Abstract
Abstract
Background
A dysbalanced coagulation system is part of the pathological host response to infection in sepsis. Activation of pro-coagulant pathways and attenuation of anti-coagulant activity ultimately lead to microvascular stasis and consequent organ failure. No treatment approaches specifically targeting this axis are available. We explored the effects of therapeutic plasma exchange (TPE) on microvascular coagulation dysbalance in septic shock.
Methods
We conducted a prospective single-center study enrolling 31 patients with early septic shock (onset < 12 h) requiring high doses of norepinephrine (NE > 0.4 μg/kg/min).

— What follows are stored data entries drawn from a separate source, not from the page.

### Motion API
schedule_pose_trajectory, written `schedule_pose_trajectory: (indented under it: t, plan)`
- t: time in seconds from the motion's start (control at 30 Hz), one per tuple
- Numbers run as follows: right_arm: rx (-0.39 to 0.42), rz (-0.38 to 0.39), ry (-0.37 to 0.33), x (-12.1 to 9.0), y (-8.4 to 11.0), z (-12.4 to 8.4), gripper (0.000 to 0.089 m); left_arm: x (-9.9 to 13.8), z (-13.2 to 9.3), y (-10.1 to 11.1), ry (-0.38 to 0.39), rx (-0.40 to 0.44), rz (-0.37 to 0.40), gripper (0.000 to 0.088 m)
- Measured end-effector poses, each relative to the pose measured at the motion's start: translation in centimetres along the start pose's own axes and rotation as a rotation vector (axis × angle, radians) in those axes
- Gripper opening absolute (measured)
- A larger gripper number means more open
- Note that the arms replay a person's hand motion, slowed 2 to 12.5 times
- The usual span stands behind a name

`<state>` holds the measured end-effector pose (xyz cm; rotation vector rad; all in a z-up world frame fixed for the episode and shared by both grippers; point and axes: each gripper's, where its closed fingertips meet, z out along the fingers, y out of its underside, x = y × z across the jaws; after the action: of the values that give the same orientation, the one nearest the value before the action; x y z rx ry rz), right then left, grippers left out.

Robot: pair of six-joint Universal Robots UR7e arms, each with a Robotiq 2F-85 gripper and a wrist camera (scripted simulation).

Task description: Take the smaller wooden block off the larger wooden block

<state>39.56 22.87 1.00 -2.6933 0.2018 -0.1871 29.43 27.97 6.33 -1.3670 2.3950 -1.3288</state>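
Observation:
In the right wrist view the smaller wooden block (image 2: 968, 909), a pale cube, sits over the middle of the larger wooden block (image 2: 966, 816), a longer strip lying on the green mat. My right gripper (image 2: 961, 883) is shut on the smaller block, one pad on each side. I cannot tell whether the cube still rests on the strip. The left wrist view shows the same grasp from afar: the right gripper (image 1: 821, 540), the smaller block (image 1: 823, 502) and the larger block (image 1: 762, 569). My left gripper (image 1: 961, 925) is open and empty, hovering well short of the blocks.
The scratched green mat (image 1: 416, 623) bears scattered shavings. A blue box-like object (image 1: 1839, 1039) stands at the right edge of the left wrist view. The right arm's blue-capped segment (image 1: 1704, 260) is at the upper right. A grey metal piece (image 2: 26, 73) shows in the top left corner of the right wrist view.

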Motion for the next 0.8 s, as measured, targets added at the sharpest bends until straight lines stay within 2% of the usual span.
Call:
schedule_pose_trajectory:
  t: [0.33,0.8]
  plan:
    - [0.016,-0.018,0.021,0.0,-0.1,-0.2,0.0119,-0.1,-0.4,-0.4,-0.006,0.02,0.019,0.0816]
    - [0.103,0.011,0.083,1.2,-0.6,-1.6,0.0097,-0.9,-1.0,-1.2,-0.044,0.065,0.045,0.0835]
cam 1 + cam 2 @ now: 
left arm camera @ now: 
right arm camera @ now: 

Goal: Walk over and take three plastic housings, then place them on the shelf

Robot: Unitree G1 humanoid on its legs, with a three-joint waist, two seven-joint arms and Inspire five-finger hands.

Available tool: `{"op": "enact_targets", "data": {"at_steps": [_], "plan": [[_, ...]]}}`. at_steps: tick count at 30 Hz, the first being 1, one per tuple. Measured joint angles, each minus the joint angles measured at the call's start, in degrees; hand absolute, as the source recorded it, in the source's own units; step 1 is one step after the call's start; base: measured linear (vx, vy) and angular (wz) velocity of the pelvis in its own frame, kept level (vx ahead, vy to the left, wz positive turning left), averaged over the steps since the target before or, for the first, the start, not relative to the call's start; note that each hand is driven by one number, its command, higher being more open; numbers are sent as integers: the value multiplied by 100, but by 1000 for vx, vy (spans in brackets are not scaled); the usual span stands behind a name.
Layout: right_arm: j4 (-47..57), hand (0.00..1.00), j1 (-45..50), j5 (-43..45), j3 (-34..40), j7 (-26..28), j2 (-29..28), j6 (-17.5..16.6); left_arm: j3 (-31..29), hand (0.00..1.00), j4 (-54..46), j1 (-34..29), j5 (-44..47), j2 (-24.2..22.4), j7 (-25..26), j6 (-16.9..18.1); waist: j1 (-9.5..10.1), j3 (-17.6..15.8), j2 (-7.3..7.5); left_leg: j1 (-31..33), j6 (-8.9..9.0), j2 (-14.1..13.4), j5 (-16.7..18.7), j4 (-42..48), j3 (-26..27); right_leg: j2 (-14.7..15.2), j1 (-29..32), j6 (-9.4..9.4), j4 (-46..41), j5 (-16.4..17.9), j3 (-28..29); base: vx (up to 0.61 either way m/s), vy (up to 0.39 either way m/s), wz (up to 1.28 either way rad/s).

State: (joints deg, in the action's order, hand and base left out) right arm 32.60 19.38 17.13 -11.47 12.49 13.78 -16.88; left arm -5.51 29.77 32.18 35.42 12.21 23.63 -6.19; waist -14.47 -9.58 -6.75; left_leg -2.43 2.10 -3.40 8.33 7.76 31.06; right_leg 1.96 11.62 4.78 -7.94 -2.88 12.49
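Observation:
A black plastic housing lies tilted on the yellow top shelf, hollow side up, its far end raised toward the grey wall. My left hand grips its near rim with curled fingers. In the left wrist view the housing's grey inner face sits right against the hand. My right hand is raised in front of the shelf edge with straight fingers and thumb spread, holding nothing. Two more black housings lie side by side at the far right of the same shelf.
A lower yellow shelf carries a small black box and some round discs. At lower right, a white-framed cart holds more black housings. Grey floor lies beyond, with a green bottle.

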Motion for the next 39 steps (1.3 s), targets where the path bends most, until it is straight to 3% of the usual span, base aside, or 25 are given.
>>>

Clinical and biochemical data, including measurement of protein C; a disintegrin and metalloprotease with a thrombospondin type 1 motif, member 13 (ADAMTS13); and von Willebrand factor antigen (vWF:Ag), were obtained before and after TPE against fresh frozen plasma.
Results
Antithrombotic acting proteins such as antithrombin-III (ATIII) and protein C were markedly reduced in septic patients, but their activity increased after TPE (ATIII, 51% (41–61) vs. 63% (48–70), p = 0.029; protein C, 47% (38–60) vs. 62% (54–69), p = 0.029). Median ADAMTS13 activity was increased by TPE from 27 (21–42) % before to 47 (38–62) % after TPE (p < 0.001). In contrast, vWF:Ag was elevated and could be reduced by TPE (353 (206–492) IU/dL vs. 170 (117–232) IU/dL, p < 0.001). Regression analysis yielded a correlation between ADAMTS13 activity and platelet count (p = 0.001, R2 = 0.316).
Conclusions
Septic shock was associated with activation of pro-coagulant pathways and simultaneous depletion of anti-coagulant factors. TPE partially attenuated this dysbalance by removing pro- and by replacing anti-coagulant factors.
Trial registration
ClinicalTrials.gov, NCT03065751. Retrospectively registered on 28 February 2017.
Publisher
Springer Science and Business Media LLC
Subject
Critical Care and Intensive Care Medicine
Cited by
41 articles.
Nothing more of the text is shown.